**Exercise description**
Look for the line that has "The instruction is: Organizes" in the material below; please repeat it and every line after it, exactly, up to and including the line that has "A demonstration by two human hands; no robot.", and nothing else.

**Data for processing**
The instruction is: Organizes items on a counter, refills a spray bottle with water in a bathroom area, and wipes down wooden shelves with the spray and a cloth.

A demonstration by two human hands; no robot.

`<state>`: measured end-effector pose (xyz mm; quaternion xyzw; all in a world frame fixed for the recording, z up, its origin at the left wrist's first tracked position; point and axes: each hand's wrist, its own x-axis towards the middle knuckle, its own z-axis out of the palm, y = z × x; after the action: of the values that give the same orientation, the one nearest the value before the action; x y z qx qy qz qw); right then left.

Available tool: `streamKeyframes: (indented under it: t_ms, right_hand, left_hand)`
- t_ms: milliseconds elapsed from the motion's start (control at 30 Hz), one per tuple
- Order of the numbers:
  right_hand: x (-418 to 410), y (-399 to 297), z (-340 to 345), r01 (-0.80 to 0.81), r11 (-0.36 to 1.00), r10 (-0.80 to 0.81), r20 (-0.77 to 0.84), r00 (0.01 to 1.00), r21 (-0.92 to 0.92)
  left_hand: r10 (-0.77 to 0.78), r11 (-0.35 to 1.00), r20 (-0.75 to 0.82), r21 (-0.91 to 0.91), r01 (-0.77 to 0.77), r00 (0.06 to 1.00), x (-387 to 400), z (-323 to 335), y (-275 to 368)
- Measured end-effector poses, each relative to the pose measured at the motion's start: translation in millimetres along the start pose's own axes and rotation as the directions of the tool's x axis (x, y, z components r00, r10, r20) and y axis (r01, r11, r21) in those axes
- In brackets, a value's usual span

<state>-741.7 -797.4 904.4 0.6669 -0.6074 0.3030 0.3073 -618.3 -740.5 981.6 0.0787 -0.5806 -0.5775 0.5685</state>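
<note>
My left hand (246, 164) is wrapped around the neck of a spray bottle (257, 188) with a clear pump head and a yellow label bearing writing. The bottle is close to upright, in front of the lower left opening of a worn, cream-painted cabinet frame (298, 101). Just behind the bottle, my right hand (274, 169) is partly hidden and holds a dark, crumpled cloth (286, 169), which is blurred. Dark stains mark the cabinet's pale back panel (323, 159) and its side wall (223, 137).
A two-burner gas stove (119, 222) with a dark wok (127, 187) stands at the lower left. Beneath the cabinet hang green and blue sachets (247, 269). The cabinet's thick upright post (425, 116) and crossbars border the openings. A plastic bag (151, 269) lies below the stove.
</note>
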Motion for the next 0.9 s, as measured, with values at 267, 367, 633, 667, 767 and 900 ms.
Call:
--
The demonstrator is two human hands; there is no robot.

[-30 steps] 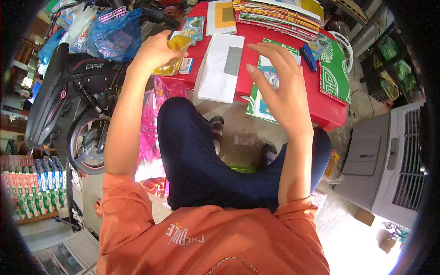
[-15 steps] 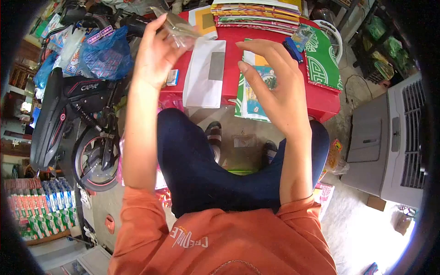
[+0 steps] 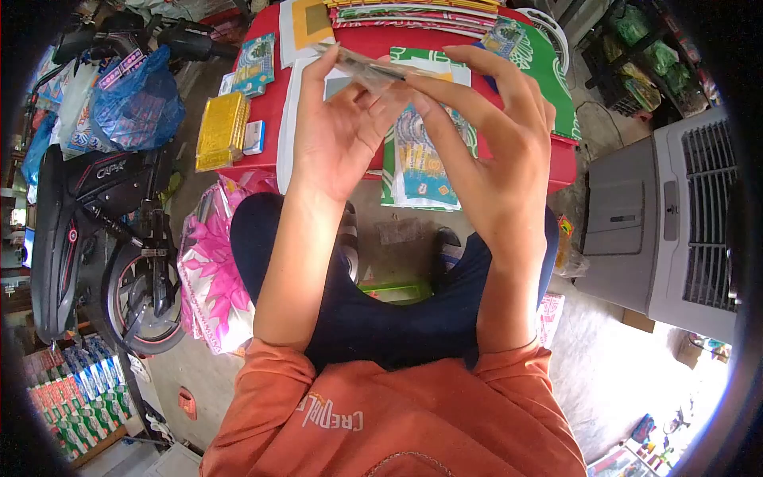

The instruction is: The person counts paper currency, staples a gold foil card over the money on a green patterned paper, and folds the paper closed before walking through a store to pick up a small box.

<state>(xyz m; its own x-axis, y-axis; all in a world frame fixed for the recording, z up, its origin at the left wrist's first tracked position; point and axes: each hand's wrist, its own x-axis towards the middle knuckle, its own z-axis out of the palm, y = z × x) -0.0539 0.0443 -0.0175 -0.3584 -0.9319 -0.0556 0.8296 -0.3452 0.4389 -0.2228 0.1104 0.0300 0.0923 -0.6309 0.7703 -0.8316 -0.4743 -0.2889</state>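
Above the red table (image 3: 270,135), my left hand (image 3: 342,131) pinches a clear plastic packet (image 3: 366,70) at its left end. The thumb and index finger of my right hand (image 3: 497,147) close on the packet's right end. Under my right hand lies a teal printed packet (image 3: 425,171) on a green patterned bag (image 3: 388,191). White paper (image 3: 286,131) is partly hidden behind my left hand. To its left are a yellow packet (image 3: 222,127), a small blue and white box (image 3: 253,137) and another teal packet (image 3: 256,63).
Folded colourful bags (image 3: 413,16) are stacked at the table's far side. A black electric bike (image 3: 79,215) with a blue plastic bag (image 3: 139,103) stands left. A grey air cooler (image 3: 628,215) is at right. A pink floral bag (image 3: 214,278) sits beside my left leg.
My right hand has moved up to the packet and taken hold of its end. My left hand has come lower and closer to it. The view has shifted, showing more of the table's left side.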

**Result of the task**
The instruction is: Organizes items on a counter, refills a spray bottle with water in a bathroom area, and wipes down wooden shelves with the spray and a cloth.

A demonstration by two human hands; no robot.

There is nothing more to the exercise.